### Task statement
Your job is to retype all of the data word for word, leaving every image out.

Data below Start Marker

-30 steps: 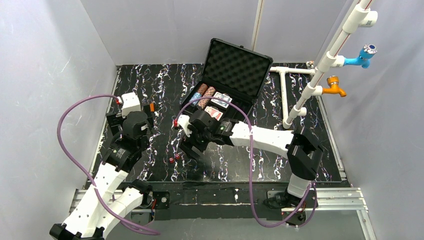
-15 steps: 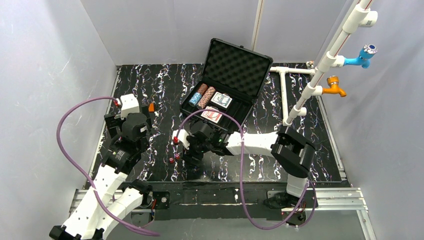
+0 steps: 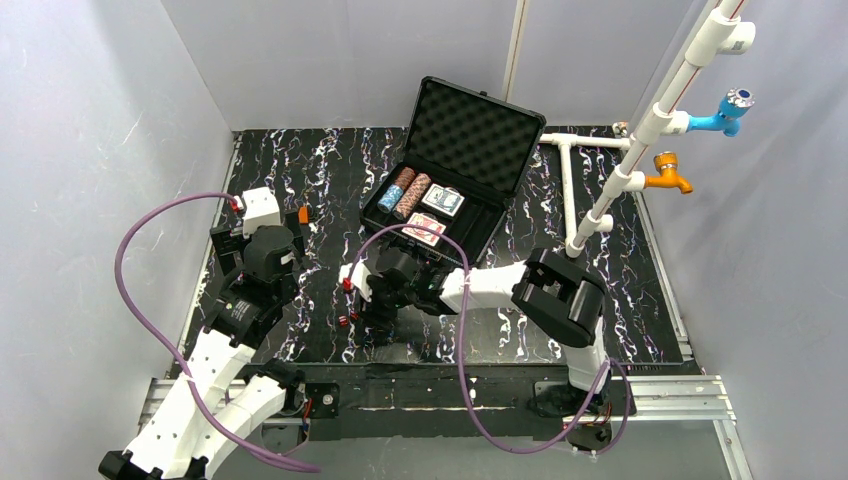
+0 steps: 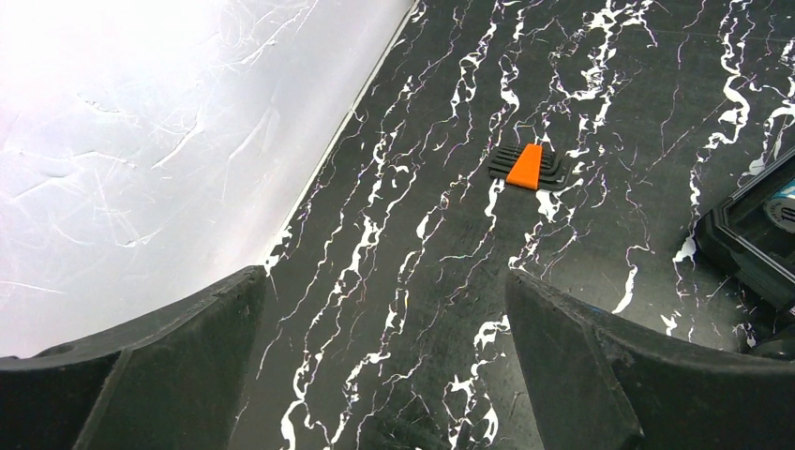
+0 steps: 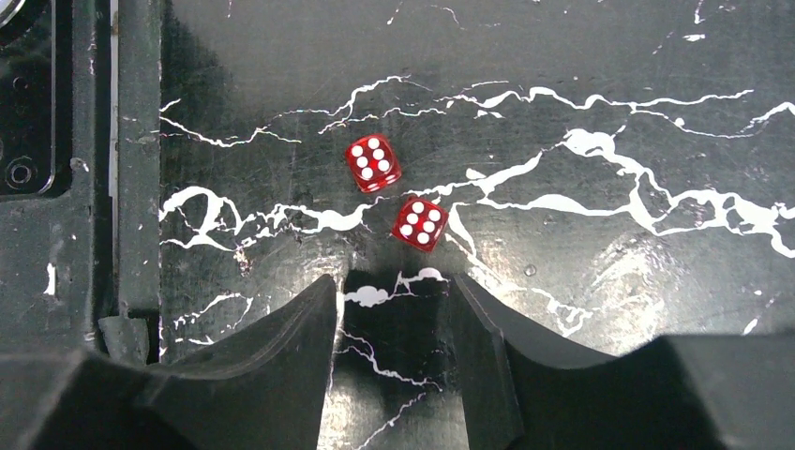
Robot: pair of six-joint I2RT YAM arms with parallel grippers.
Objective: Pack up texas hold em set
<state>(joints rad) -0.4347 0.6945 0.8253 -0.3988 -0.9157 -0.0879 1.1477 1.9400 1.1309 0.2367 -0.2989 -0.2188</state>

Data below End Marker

### Exercise result
-30 steps: 
-15 steps: 
+0 steps: 
+0 steps: 
+0 steps: 
Robot: pair of six-joint I2RT YAM arms with parallel grippers.
Objective: Pack up texas hold em set
<state>(joints rad) -0.4347 0.6945 0.8253 -0.3988 -0.9157 -0.0879 1.1477 1.9400 1.1309 0.2367 -0.2989 -0.2188</state>

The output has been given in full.